The story of the Spanish professor who went into exile in Santiago de Cuba, fleeing Franco, and who collected nearly 500 pieces of universal art.

The hallway of the San Basilio Magno Seminary where the Prat collection is currently located. / Vivencia del Arte

14ymedio bigger14ymedio, Xavier Carbonell, Salamanca, 2 August 2025 — Doctor Prat was a Catalan, born in 1906, who joined the Republican militia under the name of Francesc, lived in a concentration camp where he was called François, and died in Santiago de Cuba as Francisco (that is, Paco) in 1997. Collector, professor, archaeologist, exile, skeptic, he managed to gather 478 pieces of universal art despite being, for most of his life, a poor man.

It is said that he slept for 35 years on a small bronze Apollo Cithareo—his favorite sculpture—hidden under his mattress for fear of thieves. Is there any more Spanish custom or more Creole cunning? His students remember him carrying Greek amphorae and Egyptian statuettes on the long journey from his home in El Caney to the University of Oriente.

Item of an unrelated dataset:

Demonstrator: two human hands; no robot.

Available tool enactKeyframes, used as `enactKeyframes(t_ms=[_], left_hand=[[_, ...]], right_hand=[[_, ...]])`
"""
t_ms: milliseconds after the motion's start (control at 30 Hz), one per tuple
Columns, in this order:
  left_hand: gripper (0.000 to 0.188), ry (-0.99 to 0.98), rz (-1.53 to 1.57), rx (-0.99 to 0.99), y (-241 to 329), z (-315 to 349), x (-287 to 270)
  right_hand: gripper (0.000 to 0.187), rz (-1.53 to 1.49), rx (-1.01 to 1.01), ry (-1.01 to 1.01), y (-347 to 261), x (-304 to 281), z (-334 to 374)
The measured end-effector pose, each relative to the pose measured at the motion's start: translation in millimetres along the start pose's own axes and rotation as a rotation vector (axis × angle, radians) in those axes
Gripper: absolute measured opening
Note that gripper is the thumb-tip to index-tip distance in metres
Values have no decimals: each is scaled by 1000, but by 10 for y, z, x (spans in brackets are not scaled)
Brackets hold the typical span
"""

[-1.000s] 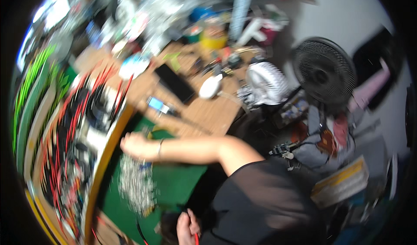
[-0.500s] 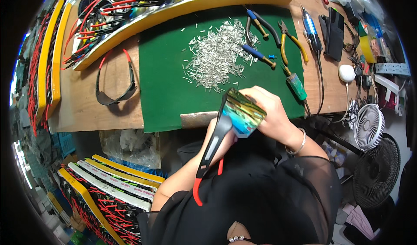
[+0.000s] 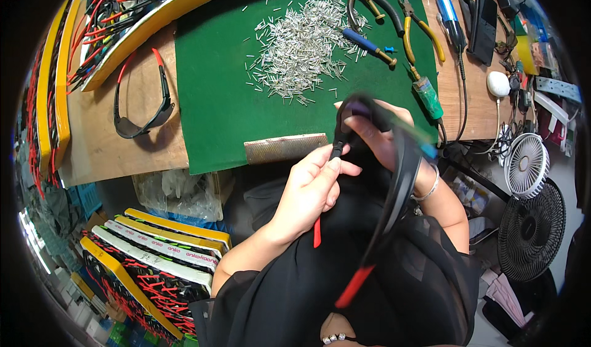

His biography is improbable; his collection, impossible. However, there was a Francisco Prat Puig, and his inventory of wonders exists, which, after many twists and turns, ended up in the former San Basilio Magno Seminary in Santiago. I can’t say much about the state of the pieces. A photo shows the hallway where they are now: a red brick floor, damp and cracked walls, no air conditioning, no protection from light, a couple of display cases.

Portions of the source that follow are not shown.